> **How to complete this task**
Reply with the data below, repeated exactly in full.
*** Collected data Section Begins ***
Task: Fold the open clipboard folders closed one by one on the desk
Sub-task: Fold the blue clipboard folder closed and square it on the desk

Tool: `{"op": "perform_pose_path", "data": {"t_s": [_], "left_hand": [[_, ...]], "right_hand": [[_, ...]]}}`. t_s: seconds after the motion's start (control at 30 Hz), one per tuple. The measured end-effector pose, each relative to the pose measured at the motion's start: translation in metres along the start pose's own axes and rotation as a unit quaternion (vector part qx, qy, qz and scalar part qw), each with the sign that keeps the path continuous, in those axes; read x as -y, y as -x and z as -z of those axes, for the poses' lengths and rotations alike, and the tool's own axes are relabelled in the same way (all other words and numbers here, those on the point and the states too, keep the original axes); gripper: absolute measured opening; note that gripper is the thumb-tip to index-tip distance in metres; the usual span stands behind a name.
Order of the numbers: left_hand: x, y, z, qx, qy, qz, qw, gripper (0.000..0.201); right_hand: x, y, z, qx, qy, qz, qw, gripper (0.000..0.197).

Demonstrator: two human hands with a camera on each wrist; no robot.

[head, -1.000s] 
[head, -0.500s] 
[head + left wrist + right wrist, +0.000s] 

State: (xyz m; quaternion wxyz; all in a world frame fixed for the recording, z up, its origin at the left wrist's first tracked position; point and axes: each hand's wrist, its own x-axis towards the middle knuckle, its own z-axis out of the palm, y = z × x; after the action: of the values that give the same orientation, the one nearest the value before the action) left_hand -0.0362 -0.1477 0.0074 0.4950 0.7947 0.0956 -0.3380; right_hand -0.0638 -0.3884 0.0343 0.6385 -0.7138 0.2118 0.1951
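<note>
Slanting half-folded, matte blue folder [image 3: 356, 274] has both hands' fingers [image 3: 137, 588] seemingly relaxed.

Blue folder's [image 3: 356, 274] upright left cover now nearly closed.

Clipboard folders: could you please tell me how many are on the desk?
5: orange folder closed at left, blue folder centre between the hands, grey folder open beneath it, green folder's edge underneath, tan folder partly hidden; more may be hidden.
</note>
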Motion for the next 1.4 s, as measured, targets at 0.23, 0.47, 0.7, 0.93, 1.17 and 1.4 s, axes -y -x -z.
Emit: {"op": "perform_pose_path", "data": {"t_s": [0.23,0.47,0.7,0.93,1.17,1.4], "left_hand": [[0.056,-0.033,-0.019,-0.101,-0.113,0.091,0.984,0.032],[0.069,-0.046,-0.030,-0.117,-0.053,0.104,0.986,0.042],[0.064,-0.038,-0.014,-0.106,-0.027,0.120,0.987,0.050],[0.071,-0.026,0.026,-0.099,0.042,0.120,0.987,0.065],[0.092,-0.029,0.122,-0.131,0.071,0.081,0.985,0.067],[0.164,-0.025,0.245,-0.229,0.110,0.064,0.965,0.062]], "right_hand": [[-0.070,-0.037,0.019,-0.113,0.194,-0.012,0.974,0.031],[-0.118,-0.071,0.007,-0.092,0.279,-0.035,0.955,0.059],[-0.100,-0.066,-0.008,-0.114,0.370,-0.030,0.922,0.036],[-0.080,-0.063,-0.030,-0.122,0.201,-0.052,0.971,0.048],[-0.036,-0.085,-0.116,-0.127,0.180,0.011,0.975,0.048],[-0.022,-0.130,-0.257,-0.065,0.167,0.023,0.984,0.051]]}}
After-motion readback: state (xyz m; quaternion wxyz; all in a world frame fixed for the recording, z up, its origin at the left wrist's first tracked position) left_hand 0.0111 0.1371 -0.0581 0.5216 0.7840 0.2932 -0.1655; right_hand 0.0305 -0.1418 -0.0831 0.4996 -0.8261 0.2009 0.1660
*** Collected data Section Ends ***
> **The completed task**
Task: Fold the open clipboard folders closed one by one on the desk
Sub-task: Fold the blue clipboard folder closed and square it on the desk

Tool: `{"op": "perform_pose_path", "data": {"t_s": [_], "left_hand": [[_, ...]], "right_hand": [[_, ...]]}}`. t_s: seconds after the motion's start (control at 30 Hz), one per tuple. The measured end-effector pose, each relative to the pose measured at the motion's start: translation in metres along the start pose's own axes and rotation as a unit quaternion (vector part qx, qy, qz and scalar part qw), each with the sign that keeps the path continuous, in those axes; read x as -y, y as -x and z as -z of those axes, for the poses' lengths and rotations alike, and the tool's own axes are relabelled in the same way (all other words and numbers here, those on the point and the states too, keep the original axes); gripper: absolute measured opening; note that gripper is the thumb-tip to index-tip distance in metres; the usual span stands behind a name.
Order of the numbers: left_hand: x, y, z, qx, qy, qz, qw, gripper (0.000..0.201); right_hand: x, y, z, qx, qy, qz, qw, gripper (0.000..0.197).

Demonstrator: two human hands with a camera on each wrist; no robot.

[head, -1.000s] 
[head, -0.500s] 
[head + left wrist + right wrist, +0.000s] 

State: (xyz m; quaternion wxyz; all in a world frame fixed for the recording, z up, its origin at the left wrist's first tracked position; point and axes: each hand's wrist, its own x-axis towards the middle knuckle, its own z-axis out of the palm, y = z × x; after the action: of the values that give the same orientation, the one nearest the value before the action) left_hand -0.0362 -0.1477 0.0074 0.4950 0.7947 0.0956 -0.3380; right_hand -0.0638 -0.3884 0.0343 0.6385 -0.7138 0.2118 0.1951
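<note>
Slanting half-folded, matte blue folder [image 3: 356, 274] has both hands' fingers [image 3: 137, 588] seemingly relaxed.

Blue folder's [image 3: 356, 274] upright left cover now nearly closed.

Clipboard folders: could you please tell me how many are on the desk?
5: orange folder closed at left, blue folder centre between the hands, grey folder open beneath it, green folder's edge underneath, tan folder partly hidden; more may be hidden.
</note>
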Motion for the next 1.4 s, as measured, targets at 0.23, 0.47, 0.7, 0.93, 1.17 and 1.4 s, axes -y -x -z.
Emit: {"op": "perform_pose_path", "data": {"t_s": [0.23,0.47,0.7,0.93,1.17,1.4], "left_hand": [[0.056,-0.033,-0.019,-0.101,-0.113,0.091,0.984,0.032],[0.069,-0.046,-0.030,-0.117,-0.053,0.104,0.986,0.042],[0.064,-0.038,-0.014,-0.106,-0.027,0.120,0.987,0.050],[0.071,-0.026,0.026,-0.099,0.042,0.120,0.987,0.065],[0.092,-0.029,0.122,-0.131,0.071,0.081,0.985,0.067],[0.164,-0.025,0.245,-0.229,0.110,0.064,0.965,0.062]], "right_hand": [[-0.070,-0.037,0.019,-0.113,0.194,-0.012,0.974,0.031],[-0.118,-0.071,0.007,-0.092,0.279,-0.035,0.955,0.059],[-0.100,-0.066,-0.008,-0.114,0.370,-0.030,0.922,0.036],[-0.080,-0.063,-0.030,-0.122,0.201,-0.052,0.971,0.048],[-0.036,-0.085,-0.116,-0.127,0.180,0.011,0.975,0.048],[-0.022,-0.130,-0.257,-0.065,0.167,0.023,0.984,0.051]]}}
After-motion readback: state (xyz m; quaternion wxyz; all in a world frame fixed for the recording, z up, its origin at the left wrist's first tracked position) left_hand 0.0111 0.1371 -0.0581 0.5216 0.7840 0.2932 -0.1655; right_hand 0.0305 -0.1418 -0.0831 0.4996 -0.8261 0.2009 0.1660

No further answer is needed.